Leaving a top White House job also means leaving the presidential bubble. His days of police-escorted motorcades and flying on Air Force One are over. But he says it won't be a difficult transition for him.

"We only are treated that way when we're with the president," he said. "All of us travel independently and go through security lines like everyone else and I manage to drive home in the evenings without running too many stoplights."

In his West Wing office around the corner and down the hall from the Oval Office, Hagin was packing mementoes of his White House years. On the wall was a painting of Pres. Bush's landing aboard the aircraft carrier Abraham Lincoln on May 1, 2003.

It was Joe Hagin's idea that Mr. Bush – a one-time pilot in the Texas Air National Guard – fly to the carrier "Top Gun"-style aboard a Navy S-3B Viking warplane.

The flight went fine but he now confides "it was a little nerve-racking on the landing." It seems the plane came close to missing all of the four cables meant to catch the plane's tailhook. It snagged the last one by inches.

"And all of the F-18 pilots were bent over – their hands on their knees staring at the wire like baseball umpires and when it touched down they all went 'oooh' – spun around – and I heaved a huge sigh of relief," said Hagin.

It was on the deck of the Lincoln that President Bush delivered that now controversial Address to the Nation in which he announced – prematurely it turned out - that "major combat operations" in Iraq had come to an end. On display in the background was a banner proclaiming "Mission Accomplished" – which some took as a declaration that the war in Iraq was over.

Hagin says it was referring to the end of the Lincoln's mission overseas – not to the war. And to this day, Hagin remains "surprised" by the criticism of the flight and the banner – but still regards Mr. Bush's visit to the ship as "historic."

Few people have lasted as long in such a high-pressure job as Hagin, but he says he never felt burnout and could easily have stayed to the bitter end of the Bush Administration. Not being married helped.

"I'm single. People that have families and young kids – it's really hard to work at the White House for more than two or three years. In fact, I wouldn't recommend it to anybody in the incoming administration. If you're planning on coming here – you ought to plan on a two or three year period – because unless your kids are grown and out of the house – unless you have an unusual spouse who can put up with the extended absences and the late hours – it is a wonderful experience."

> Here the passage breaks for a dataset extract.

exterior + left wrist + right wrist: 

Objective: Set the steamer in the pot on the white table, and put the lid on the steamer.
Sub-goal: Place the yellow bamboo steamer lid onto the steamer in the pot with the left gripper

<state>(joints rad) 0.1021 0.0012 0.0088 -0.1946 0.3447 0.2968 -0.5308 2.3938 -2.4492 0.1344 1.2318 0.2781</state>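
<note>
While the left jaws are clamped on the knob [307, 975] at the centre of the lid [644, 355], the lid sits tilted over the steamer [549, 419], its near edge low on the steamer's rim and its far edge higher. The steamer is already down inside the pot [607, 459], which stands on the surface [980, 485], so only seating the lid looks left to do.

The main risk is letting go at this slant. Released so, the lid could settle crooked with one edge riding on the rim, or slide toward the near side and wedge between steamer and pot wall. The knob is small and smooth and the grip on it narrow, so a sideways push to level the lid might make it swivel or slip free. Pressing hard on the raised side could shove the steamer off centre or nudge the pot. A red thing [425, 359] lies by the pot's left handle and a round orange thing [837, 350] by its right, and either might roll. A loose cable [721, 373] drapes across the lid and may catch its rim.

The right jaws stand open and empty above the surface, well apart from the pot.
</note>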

When he informed the president of his intention to leave, Hagin said Mr. Bush could not have been more understanding.

"He was really kind about it and very supportive and excited about it for me....that's the way he is. I've seen over the years, I've seen quite a few people that he's very close to leave. And he's always thinking about them – and not about himself and not about the impact on him and that was the way he was."

Taking over Hagin's pressure cooker position is a man more than 20 years younger: Blake Gottesman – who once served as Pres. Bush's "body man" – the personal aide who is always at the President's side. That's likely the greatest burnout job in the White House.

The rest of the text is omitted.